CIWIDEY – Kepala Balai Besar Konservasi Sumber Daya Alam (BBKSDA) Jabar-Banten Sylvana Ratina menyatakan saat ini populasi surili di Jawa Barat hanya sekitar 275 ekor yang terdiri dari berbagai kelompok. Seluruhnya ada di hutan konservasi yang jadi kewenangan BBKSDA.
Biasanya, satu kelompok terdiri dari tiga sampai tujuh ekor. Jumlah tersebut terbagi ke beberapa kawasan hutan di Jabar. Di antaranya, Gunung Burangrang, Taman Nasional Gunung Gede-Pangrango, Situ Patenggang, Situ Lembang, Kamojang, dan Rancadanau di Banten.
Hewan langka seperti Surili ini menurut Silvy, sapaan Sylvana, kerap mjadi barang koleksi di kalangan masyarakat, khususnya yang tajir. Lokasi pemeliharaan biasanya berada di daerah perkotaan, di rumah-rumah orang kota.
“Biasanya untuk dikoleksi di daerah perkotaan, di rumah-rumah orang kaya,” ungkap Sylvana usai agenda pelepasliaran Surili di Hutan Cisunggarung,Situ Patenggang, Kec Ciwidey, Kab Bandung, Rabu (7/9/16).
Kebanyakan pelaku perdagangan satwa langka berasal dari luar Jabar. Satwa langka ini pun biasanya dijual ke daerah selain Jabar. “Kemarin yang ditangkap di Garut itu orangnya dari Indonesia Timur. Kalau ga diserahin ya dipidana,” tuturnya.
Biasanya perdagangan satwa langka dilakukan lewat media daring seperti facebook. Motif adanya perdagangan tersebut sebetulnya sepele, yakni untuk kesenangan atau hobi memelihara hewan langka. “Untuk dipelihara, ya kayak melihara burung aja. Rata rata untuk kesenangan,” ujarnya.
Padahal, Sylvi menegaskan, pemeliharaan satwa langka, termasuk Surili itu ilegal dan dapat dikenakan sanksi pidana dengan ancaman hukuman penjara lima tahun dan denda Rp 100 juta.

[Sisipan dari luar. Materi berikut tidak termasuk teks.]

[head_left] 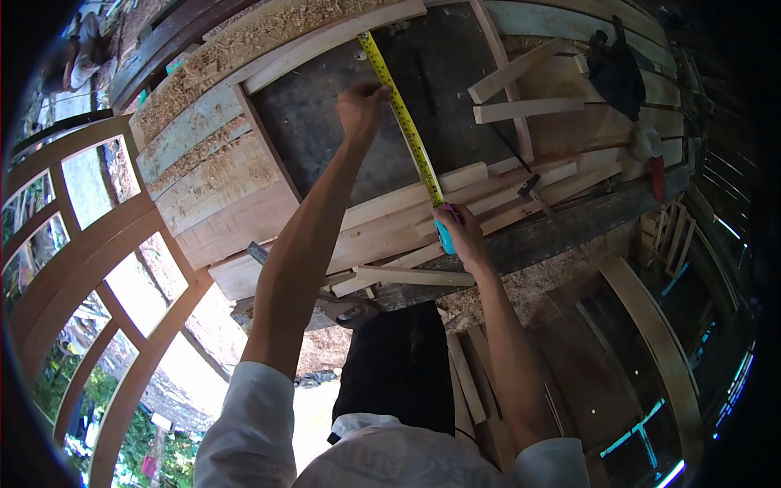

Sylvana mengatakan, saat ini ada sekitar belasan ekor yang sedang direhabilitasi setelah diserahterimakan dari masyarakat yang sebelumnya memelihara Surili. Menurutnya, lambat laun, masyarakat kian sadar untuk tidak memelihara hewan langka tersebut.
Hingga kemudian, banyak masyarakat yang menyerahkan hewan tersebut kepada BBKSDA untuk dilepasliarkan ke hutan di Jawa Barat. Karena kesadaran itulah, jumlah satwa langka yang berada di masyarakat kian berkurang.
Perdagangan satwa langka saat ini diakui dia memang masih terjadi. Bahkan, sempat diketahui ada satwa langka yang diselundupkan ke Inggris. Setelah perdagangan itu akhirnya diketahui, hewan tersebut pun dikembalikan ke Indonesia untuk kemudian dilepasliarkan ke habitatnya.
Untuk perdagangan Surili sendiri menurut Sylvi belum sampai ke tingkat internasional. Pihaknya terus melakukan patroli untuk menemukan pihak-pihak masyarakat yang diketahui memelihara Surili. Ia berharap, masyarakat menyadari tentang arti penting dari keberadaan Surili di hutan bebas. Sebab kehadiran Surili di hutan bebas dapat memperpanjang usia ekosistem alam. Dengan begitu mata rantai ekosistem di hutan konservasi pun bisa terus berjalan. “Hutan kita jadi terjaga dan terus tumbuh. Karena kan sisa-sisa biji buah yang dimakan Surili ini bisa menjadi bibit pohon yang baru,” terang Sylvana.